When your adult child is getting ready to launch, a decent credit score can make life a lot easier: No credit history and no credit score can be a real obstacle to renting an apartment or getting a credit card.
But young adults exploring how to build credit at 18 may find themselves in a bind. They can’t get credit because they don’t have a credit history, and they don’t have a credit history because they can’t get credit.
What if you could fix the problem for $200 without risking your own credit?
The secured card strategy
Consider paying the deposit to help your adult child open a secured credit card and start building credit. A secured credit card requires a deposit upfront, and the credit limit is typically equal to the deposit. The deposit can be as low as $200, and the cardholder can establish a credit score in about six months.
If your son or daughter still lives at home, you have an opportunity to go over the bill together. Make sure he or she understands the interest rate, minimum payment and due date — and how long it would take to pay off the balance making only minimum payments.

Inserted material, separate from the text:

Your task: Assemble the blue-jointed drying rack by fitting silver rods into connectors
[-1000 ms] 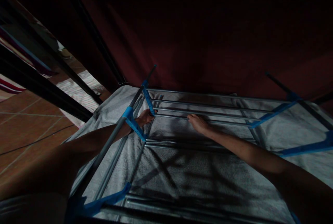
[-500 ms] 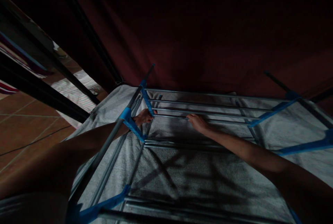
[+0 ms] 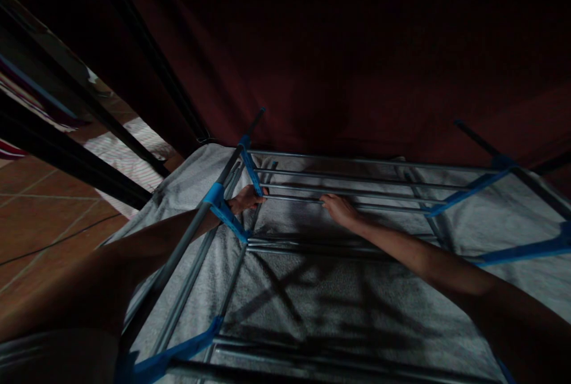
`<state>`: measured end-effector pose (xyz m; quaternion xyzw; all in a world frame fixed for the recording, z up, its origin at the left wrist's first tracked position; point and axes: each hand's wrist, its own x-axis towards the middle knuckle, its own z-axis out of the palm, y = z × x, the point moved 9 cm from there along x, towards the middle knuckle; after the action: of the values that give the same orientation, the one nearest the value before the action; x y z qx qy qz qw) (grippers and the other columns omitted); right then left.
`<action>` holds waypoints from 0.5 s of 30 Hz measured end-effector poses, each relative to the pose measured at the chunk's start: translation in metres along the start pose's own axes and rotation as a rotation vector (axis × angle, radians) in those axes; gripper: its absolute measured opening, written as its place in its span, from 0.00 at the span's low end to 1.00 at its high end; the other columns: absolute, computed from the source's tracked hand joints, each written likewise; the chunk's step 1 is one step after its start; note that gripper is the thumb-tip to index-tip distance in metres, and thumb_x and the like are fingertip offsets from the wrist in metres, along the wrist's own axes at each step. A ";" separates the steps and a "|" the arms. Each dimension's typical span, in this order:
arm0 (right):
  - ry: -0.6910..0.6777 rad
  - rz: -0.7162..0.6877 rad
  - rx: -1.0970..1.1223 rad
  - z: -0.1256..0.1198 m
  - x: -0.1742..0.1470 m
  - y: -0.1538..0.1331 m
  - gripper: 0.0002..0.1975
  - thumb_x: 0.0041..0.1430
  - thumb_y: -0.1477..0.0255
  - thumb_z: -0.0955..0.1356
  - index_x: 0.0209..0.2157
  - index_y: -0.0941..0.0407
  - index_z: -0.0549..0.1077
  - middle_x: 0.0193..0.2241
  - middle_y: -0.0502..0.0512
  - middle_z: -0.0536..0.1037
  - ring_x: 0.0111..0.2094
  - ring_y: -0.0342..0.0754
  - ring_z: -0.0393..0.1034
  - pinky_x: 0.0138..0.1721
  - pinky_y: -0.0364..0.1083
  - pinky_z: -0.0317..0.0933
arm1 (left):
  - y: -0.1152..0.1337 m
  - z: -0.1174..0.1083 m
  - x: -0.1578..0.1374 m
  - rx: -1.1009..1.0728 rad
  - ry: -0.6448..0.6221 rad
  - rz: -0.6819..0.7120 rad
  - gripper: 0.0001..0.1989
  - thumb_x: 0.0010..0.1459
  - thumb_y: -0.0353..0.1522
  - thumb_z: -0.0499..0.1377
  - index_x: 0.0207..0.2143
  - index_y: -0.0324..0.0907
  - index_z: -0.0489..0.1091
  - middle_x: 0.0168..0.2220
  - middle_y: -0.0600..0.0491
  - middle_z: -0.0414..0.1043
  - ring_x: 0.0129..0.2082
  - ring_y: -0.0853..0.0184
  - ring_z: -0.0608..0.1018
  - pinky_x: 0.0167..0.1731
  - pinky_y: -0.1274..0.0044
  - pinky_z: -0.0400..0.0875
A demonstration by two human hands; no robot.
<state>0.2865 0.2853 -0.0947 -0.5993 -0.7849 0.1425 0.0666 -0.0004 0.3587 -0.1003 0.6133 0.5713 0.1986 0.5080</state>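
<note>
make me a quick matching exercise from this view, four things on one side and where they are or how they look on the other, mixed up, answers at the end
Things
1. Left hand
2. Right hand
3. Large grey cloth
4. Tiled floor

Places and looks
A. Spread beneath the rack
B. Brownish, with a dark cord across it
C. At the lower end of a blue bracket
D. Partway along a grey rod

Right pairs
1-C, 2-D, 3-A, 4-B
</note>
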 end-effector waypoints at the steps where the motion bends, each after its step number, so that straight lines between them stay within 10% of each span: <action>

Secured cards are for those 18 or older, but are likeliest to be approved for those 21 and older. If your adult child is under 21, he or she will either have to show an independent income or have a co-signer. (But be aware that co-signing puts your own credit at risk.)
You can help younger kids build credit by adding them as an authorized user on your credit card. However, the parent is on the hook to pay any charges, and only a few cards offer spending limits on authorized users. Also, being an authorized user doesn’t have as much credit-building power.
If you’re trying to help a son or daughter who’s struggling with how to build credit at 18 or older, a secured card helps them more — and protects you more.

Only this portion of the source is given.